What the task asks → Would you reproduce exactly the lines below from the one holding "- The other" through the one holding "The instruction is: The", inclusive, and no others?
- - - - - - -
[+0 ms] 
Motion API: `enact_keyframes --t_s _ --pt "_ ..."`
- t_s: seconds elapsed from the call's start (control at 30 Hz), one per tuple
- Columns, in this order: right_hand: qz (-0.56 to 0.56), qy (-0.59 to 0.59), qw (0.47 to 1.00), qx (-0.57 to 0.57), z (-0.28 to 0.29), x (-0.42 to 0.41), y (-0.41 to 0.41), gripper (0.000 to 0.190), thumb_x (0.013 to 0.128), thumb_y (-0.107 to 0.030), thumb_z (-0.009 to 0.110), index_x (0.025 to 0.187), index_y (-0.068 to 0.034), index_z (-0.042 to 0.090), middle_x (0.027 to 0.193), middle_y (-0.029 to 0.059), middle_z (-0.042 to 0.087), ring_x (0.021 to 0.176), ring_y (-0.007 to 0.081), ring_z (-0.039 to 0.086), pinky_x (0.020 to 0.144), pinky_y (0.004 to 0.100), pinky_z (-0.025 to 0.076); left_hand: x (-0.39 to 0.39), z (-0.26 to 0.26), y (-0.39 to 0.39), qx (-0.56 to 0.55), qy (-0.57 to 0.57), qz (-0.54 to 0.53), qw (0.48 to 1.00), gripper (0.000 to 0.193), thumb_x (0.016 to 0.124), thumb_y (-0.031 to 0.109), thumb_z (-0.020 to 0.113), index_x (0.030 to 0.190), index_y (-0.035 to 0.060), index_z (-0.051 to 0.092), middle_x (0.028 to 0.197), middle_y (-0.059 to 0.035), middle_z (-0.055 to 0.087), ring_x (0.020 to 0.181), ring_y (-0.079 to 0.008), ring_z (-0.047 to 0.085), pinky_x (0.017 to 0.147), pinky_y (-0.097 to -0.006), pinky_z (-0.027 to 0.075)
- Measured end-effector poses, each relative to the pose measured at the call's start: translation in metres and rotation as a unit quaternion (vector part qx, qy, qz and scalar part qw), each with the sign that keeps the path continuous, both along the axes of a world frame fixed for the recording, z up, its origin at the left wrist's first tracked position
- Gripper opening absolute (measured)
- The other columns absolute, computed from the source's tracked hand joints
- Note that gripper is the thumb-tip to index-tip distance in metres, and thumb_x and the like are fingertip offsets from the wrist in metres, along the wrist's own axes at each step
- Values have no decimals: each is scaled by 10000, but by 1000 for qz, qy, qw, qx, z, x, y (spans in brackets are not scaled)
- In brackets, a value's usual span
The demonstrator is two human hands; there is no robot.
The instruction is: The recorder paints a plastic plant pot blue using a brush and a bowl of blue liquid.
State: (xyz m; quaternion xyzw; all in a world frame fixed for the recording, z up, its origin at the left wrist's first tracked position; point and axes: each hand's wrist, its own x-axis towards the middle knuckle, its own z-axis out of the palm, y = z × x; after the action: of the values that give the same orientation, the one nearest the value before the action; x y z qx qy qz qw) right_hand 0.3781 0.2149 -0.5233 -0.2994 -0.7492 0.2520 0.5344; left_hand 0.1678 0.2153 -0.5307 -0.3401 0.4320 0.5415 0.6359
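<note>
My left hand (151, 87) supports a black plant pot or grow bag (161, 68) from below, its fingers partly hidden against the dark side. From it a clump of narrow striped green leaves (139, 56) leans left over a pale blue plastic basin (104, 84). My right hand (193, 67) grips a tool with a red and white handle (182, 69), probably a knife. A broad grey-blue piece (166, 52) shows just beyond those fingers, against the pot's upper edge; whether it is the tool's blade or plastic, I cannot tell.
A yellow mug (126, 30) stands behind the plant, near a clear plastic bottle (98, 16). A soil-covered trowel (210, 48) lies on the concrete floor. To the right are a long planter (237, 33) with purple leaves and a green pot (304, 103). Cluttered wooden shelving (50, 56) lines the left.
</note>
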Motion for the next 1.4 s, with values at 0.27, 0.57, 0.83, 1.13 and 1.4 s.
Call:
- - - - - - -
Expected output →
- The other columns absolute, computed from the source's tracked hand joints
- Note that gripper is the thumb-tip to index-tip distance in metres, and thumb_x and the like are fingertip offsets from the wrist in metres, along the wrist's own axes at each step
- Values have no decimals: each is scaled by 10000, but by 1000 for qz, qy, qw, qx, z, x, y (spans in brackets are not scaled)
- In brackets, a value's usual span
The demonstrator is two human hands; there is no robot.
The instruction is: The recorder paints a plastic plant pot blue using a brush and a bowl of blue liquid.

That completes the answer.